First, we entered into a ground floor 50-50 exploration agreement with a private company, under which we’ve acquired approximately 42,000 gross acres in south-central Texas, primarily in Fayette and Gonzales counties where we’ll target a number of formations. We expect to spot our first operated horizontal well in the next several weeks.

Subject to success there, we do plan on drilling several more wells during the remainder of this year. If successful, that project could yield in excess of 200 drilling locations, if you assume the 115-acre spacing. So we’re very excited about that and we’ll get started on that right away.

Also, in addition to the play here in Texas, we’ve acquired a right-to-drill and earn up to approximately 119,000 gross acres in Natrona County, Wyoming where we’ll target the Mowry shale and other formation through horizontal drilling. We expect to spud our first operated well in mid-October.

Given success in this area, we estimate that we could add up to about 1,200 gross locations to our portfolio from the Mowry alone based on 80-acre spacing.

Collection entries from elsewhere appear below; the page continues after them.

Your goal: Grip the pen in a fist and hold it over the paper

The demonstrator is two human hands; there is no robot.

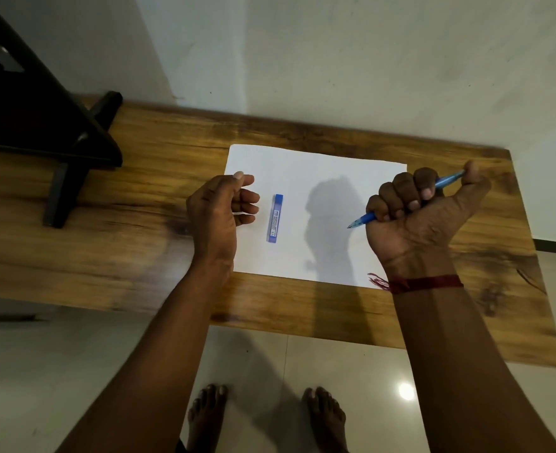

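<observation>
Fisted round a blue pen [404, 199], right hand [424, 220]; left hand [219, 207], grip loose, beside lead case [275, 218].

The blue pen [365, 219] is slim and sits inside a closed fist, above the right part of the white paper [303, 178]. It is tilted, with its thin tip pointing down and to the left. The small blue case [275, 218] is long and narrow. It lies flat on the paper, left of the pen.
</observation>
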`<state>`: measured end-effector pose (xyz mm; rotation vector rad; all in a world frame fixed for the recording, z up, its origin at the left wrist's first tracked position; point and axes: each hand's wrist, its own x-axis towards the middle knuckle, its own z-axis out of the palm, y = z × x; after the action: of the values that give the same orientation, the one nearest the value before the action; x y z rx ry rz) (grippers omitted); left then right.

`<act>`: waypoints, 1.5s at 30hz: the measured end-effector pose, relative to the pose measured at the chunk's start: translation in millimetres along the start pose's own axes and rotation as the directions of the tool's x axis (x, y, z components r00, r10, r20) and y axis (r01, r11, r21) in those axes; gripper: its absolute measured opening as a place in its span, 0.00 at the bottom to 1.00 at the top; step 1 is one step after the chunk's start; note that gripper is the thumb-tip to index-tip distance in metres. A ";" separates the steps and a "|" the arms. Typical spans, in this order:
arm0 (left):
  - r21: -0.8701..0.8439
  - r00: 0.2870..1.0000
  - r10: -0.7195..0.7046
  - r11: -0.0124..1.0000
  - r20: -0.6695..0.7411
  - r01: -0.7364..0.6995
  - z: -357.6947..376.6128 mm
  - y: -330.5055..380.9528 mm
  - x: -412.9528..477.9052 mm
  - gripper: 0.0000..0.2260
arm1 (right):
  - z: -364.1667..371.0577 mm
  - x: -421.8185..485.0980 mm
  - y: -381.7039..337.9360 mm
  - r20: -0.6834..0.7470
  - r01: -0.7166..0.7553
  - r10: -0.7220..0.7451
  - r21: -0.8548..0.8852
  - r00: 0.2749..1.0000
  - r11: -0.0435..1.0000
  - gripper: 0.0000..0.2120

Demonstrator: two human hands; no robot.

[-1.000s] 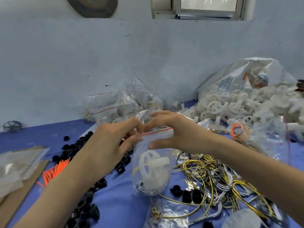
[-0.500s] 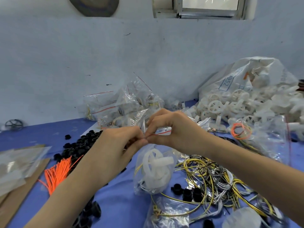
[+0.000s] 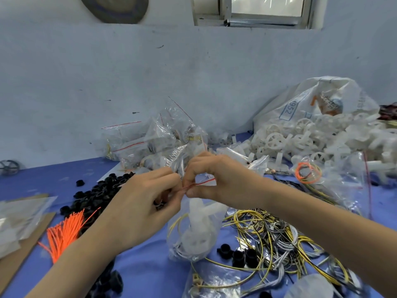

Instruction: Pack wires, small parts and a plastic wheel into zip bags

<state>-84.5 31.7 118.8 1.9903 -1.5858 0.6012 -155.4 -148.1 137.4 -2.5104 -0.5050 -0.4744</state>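
Observation:
A clear zip bag (image 3: 194, 237) hangs between my hands above the blue table, holding a white plastic wheel (image 3: 198, 214) and some yellow and grey wire. My left hand (image 3: 146, 203) pinches the red-lined top edge of the bag at its left end. My right hand (image 3: 217, 179) pinches the same edge just beside it, thumb below and fingers curled over. The two hands nearly touch. The bag's bottom rests near the table.
Tangled yellow, black and grey wires (image 3: 279, 239) lie at the right. Black caps (image 3: 101, 188) and orange ties (image 3: 64, 231) lie at the left. Filled bags (image 3: 150, 143) pile up at the back, white wheels (image 3: 300, 140) spill from a sack, and empty bags (image 3: 19, 218) sit far left.
My hands have drawn together along the bag's top edge, the right sliding left toward the left hand. The bag has twisted, so the wheel now shows edge-on.

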 end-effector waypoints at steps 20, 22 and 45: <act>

This is an area on which we’ve done technical evaluation of prior vertical drilling in production results for Mowry and are excited about the potential applying new technologies to this area, as well. We do have other projects, new ventures that we’re working on.

That’s going to continue to be part of our strategy to try to grow the Company, build the Company, in addition to the areas that we talked about earlier at such as the Madison/Grimes, Buda and others. .

So, that’s just a quick overview. I will open up for questions and be happy to respond.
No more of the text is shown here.